There was 44 per cent year on year jump in the net income of the company for its third quarter ended March 31 at $15.5 billion. Revenue and adjusted earnings per share were $41.7 billion and $1.95 per share, which beat estimates of analysts of $41.03 billion and $1.78 per share, according to data from Refinitiv.
Stocks of the company fell by 2.5 per cent as it pared some deeper losses after executives gave a better-than-expected forecast during a conference call with investors.
“One-off tax and currency advantages have boosted Microsoft’s third-quarter numbers, and as a result the market isn’t being quite as welcoming of expectation-beating numbers as you might expect,” said Nicholas Hyett, equity analyst at Hargreaves Lansdown. A favorable $620 million tax benefit from court rulings in India was also included in the net profits of the company.
“That is the danger of trading on the kind of valuation Microsoft enjoys, 32.8 times next year’s earnings. Disappoint even a little and the market will be unforgiving.”

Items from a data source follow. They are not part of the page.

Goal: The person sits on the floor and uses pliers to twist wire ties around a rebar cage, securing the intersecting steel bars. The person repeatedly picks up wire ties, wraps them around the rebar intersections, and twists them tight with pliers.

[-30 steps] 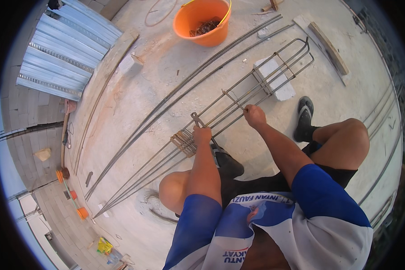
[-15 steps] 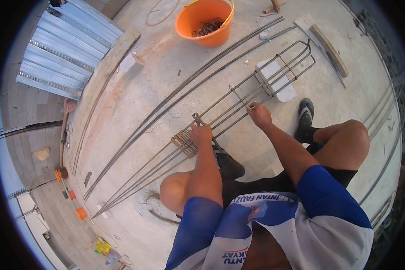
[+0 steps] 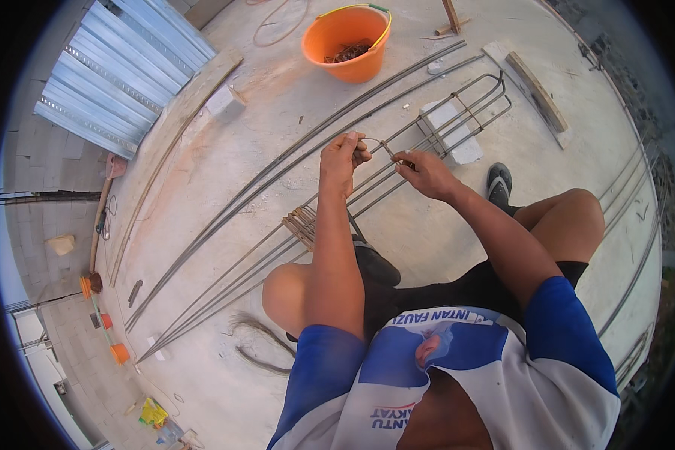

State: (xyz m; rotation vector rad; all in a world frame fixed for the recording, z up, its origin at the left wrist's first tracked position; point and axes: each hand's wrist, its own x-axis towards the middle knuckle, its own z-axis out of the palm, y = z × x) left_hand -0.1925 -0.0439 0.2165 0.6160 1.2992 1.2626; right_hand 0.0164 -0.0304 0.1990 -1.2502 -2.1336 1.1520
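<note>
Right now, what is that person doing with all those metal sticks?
A person sits on a concrete floor over a cage of long steel bars. The left hand and right hand are both raised at a steel stirrup, a bent loop, around the bars. A bundle of stirrups waits lower down; an orange bucket stands beyond.

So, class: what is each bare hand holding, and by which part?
Both hands pinch one thin bent steel stirrup above the long rebar cage: left hand at its left bend, right hand at its right end.
</note>
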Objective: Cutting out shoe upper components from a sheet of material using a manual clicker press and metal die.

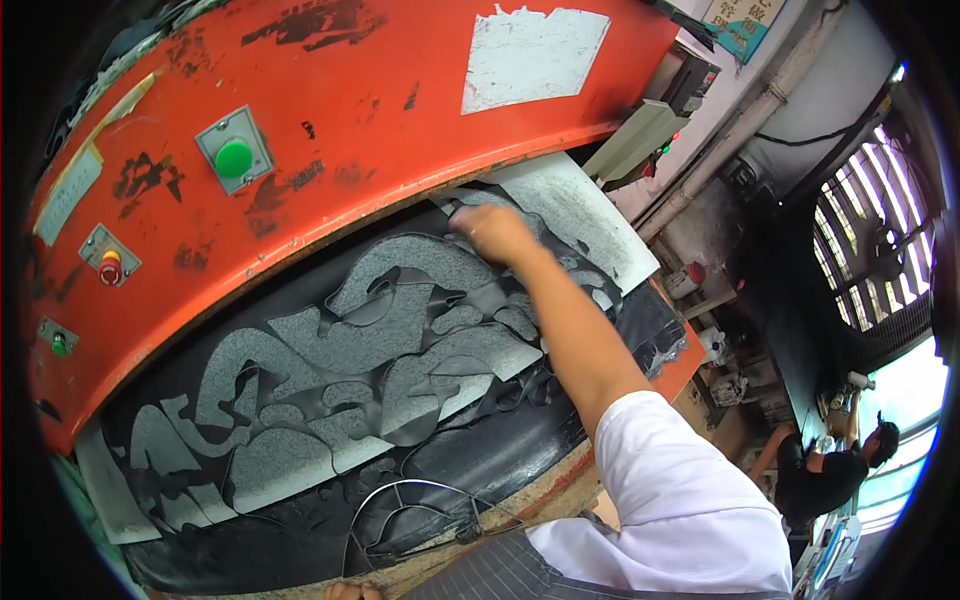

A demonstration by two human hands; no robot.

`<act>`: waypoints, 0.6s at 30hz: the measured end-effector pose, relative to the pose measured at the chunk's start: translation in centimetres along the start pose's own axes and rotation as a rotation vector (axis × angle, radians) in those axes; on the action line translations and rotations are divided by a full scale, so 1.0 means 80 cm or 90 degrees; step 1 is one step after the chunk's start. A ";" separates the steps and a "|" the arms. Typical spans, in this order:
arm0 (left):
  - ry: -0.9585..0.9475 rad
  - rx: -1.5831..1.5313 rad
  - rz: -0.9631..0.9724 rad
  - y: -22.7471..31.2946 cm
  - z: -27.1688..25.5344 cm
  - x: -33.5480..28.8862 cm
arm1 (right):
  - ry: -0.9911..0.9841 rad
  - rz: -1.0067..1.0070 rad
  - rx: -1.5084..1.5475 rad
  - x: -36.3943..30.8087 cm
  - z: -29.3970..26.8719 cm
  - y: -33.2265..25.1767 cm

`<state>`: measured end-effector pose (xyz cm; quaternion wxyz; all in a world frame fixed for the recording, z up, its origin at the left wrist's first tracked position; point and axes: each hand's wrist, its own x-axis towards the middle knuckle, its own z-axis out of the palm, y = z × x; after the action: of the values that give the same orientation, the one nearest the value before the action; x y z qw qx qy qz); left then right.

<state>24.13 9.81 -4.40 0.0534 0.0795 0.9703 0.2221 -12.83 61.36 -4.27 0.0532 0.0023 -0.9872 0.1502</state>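
My right hand reaches across to the far side of a pale cutting board, its fingers bent together at the dark cut material there. What lies between those fingertips, if anything, is too blurred to tell. Thin black sheet scrap with curved outlines is spread over the board, among grey speckled curved shapes. At the lower edge only a bit of my left hand shows, its fingers mostly cut off. Just above it rests a curved metal-strip cutting die with cross braces.
An orange-red press beam with a green button and a red knob spans just beyond the board. Black sheeting covers the near bed. A control box stands far right. Another person is at the right.
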 end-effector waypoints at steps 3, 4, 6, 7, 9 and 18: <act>0.014 0.037 0.116 0.031 -0.031 0.024 | 0.119 0.098 0.134 -0.009 -0.037 0.036; 0.014 0.036 0.114 0.028 -0.027 0.020 | 0.117 0.159 0.190 -0.010 -0.045 0.029; 0.006 0.063 0.093 0.016 -0.017 0.012 | 0.145 0.152 0.198 -0.013 -0.039 0.019; 0.008 0.061 0.092 0.012 -0.014 0.010 | 0.174 0.084 0.146 -0.017 -0.022 0.013; 0.067 0.024 0.113 0.009 -0.010 0.008 | 0.182 0.091 0.083 -0.021 0.017 0.012; 0.069 0.062 0.190 0.013 -0.021 0.010 | 0.234 0.047 0.129 -0.042 0.032 0.001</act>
<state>23.23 10.14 -2.54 -0.0363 0.2134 0.9588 0.1840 -9.78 60.63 -7.10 0.2261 -0.0559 -0.9403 0.2481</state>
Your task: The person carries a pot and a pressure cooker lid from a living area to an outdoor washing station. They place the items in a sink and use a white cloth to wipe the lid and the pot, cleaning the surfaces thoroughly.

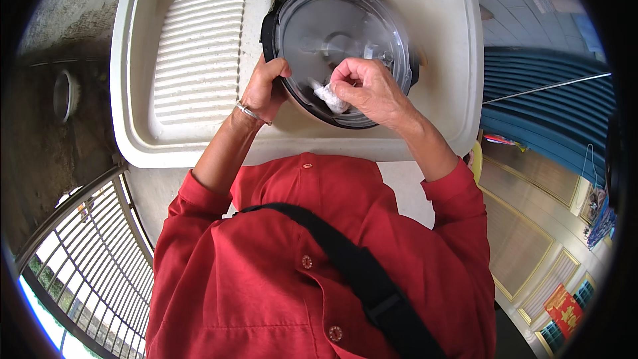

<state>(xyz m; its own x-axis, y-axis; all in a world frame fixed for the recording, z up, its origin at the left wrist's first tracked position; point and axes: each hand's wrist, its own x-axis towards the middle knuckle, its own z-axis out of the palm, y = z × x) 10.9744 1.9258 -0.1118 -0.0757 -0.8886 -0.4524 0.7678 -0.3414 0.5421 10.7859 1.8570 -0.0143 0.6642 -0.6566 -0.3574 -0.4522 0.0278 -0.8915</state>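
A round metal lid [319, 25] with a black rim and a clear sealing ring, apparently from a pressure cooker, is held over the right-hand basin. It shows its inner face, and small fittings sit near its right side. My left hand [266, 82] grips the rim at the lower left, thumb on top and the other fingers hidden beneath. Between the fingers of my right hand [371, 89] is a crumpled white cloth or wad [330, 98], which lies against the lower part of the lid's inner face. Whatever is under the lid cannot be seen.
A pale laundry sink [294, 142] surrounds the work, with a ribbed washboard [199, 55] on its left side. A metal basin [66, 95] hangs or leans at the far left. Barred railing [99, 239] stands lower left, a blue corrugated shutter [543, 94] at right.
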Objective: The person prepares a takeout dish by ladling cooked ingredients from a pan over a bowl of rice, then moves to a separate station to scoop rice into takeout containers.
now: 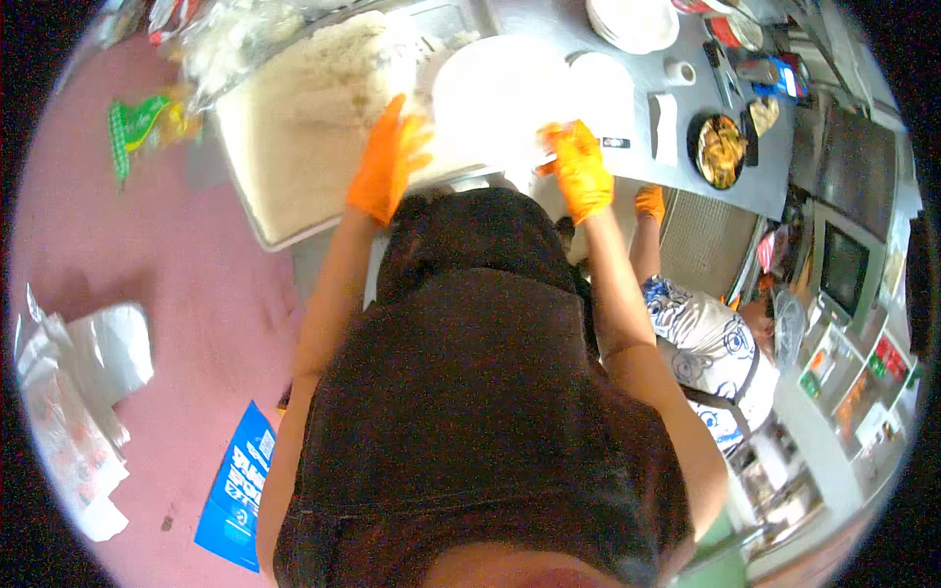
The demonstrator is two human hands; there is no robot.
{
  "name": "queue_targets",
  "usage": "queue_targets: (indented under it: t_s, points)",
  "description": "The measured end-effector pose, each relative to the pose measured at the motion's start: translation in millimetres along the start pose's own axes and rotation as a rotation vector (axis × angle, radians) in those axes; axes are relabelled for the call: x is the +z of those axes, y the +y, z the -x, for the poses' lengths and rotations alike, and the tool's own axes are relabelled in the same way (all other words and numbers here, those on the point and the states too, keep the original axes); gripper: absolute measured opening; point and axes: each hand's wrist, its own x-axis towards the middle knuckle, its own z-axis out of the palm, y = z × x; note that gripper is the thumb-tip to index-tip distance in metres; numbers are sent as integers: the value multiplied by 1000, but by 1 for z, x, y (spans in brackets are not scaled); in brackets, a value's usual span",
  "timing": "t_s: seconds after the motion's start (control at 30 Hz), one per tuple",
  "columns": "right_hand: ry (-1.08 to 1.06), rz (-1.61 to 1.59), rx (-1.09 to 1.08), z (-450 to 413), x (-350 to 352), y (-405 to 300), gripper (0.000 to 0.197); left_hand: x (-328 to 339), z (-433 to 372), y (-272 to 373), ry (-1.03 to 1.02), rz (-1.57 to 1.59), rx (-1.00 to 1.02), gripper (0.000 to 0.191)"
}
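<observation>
My left hand (391,163), in an orange glove, hovers at the right side of a large pale shallow tray (268,241) with its fingers apart and nothing in them. A pale powdery layer with darker patches covers part of the tray. My right hand (582,170), also gloved in orange, has bent fingers beside a large round white thing (500,95), too overexposed to name. A thin white bit shows at the right fingertips; whether they grip it is blurred. Just right of the round thing lies a smaller white shape (606,84) with a small dark label (616,142) near it.
On the metal table (691,173) stand a dark bowl of food (722,151), a white strip (665,128), a small roll (680,72) and white bowls (634,26). A co-worker (706,353) is close on my right. Clear plastic bags (239,48) border the tray. A blue sack (239,492) lies on the floor.
</observation>
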Motion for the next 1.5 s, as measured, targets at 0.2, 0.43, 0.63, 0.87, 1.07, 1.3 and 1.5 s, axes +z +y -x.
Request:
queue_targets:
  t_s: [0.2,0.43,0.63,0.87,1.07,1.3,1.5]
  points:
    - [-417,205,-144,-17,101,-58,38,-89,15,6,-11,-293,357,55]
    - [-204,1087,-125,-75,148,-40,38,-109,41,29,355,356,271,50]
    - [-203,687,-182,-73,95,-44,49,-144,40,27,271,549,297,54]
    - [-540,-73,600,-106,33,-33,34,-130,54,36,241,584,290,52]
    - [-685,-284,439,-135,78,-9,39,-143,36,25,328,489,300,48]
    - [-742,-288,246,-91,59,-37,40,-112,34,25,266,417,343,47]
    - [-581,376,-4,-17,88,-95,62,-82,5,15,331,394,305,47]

There was a 33 per cent year on year rise, at $17.7 billion, in the sale of what Microsoft calls its “commercial cloud” – which contains server infrastructure such as Azure along with cloud-based versions of its Office software.
Sales for Dynamics 365 customer management, which competes directly with Salesforce.com surged by 45 per cent and the business version of Office 365 added 15 per cent more users.
“That’s the fourth consecutive quarter of 15% seat growth on a very large base,” Microsoft Chief Financial Officer Amy Hood said of the Office 365 results for commercial customers.
The focus of the company has continued to be on cloud-base software. Its plans of acquisition of the artificial intelligence software firm Nuance Communications Inc for $16 billion, excluding net debt, were announced by the company earlier this month. The company said that the deal would help it to expand its healthcare business.